**AIM OF THE TASK:** How many lines of the data hold the word "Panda"? State the number and nothing else.

**MATERIAL FOR THIS EXERCISE:**
━━━━━━━━━━━━━━━━━━━━

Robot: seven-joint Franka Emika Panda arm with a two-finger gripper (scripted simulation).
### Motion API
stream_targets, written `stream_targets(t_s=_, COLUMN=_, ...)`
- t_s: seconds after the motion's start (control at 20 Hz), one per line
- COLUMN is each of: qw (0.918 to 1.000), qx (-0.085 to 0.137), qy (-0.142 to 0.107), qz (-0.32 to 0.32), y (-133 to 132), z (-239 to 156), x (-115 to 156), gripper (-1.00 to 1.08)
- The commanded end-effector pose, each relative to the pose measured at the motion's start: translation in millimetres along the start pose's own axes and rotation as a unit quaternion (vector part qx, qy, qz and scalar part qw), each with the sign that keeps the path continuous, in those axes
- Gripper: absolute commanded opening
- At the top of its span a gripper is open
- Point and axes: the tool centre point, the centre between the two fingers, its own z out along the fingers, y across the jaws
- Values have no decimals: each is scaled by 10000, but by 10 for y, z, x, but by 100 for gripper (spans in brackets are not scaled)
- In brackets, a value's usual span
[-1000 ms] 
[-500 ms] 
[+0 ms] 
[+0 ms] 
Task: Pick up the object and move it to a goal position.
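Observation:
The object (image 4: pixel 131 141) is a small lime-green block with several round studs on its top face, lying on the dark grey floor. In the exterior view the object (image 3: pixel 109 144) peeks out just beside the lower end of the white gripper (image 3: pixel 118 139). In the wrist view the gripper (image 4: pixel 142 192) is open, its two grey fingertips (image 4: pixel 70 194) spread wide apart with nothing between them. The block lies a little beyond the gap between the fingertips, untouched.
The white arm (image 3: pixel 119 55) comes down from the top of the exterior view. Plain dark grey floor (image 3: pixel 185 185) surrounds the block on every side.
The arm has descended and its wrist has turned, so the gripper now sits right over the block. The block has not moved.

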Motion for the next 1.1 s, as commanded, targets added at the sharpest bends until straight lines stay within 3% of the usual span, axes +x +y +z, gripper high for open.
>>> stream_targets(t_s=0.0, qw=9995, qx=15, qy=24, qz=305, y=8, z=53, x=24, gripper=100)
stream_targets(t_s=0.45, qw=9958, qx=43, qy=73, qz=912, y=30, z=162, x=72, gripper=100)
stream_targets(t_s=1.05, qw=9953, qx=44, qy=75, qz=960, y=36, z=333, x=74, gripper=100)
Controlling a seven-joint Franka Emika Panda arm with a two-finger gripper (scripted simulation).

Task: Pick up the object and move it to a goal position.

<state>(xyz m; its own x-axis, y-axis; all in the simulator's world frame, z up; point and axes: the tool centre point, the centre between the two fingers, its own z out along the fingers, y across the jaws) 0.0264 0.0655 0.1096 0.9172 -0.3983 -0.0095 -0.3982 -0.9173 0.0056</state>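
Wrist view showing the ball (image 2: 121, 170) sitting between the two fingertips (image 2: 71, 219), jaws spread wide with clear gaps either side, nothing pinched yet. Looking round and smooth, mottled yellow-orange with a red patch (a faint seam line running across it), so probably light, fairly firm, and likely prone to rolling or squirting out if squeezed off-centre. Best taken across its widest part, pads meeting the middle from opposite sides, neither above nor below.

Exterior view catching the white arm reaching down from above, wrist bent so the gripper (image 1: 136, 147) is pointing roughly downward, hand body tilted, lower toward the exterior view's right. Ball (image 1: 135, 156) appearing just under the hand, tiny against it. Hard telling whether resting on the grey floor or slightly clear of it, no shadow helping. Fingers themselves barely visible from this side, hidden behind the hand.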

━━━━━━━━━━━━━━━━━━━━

**EXERCISE RESPONSE:** 2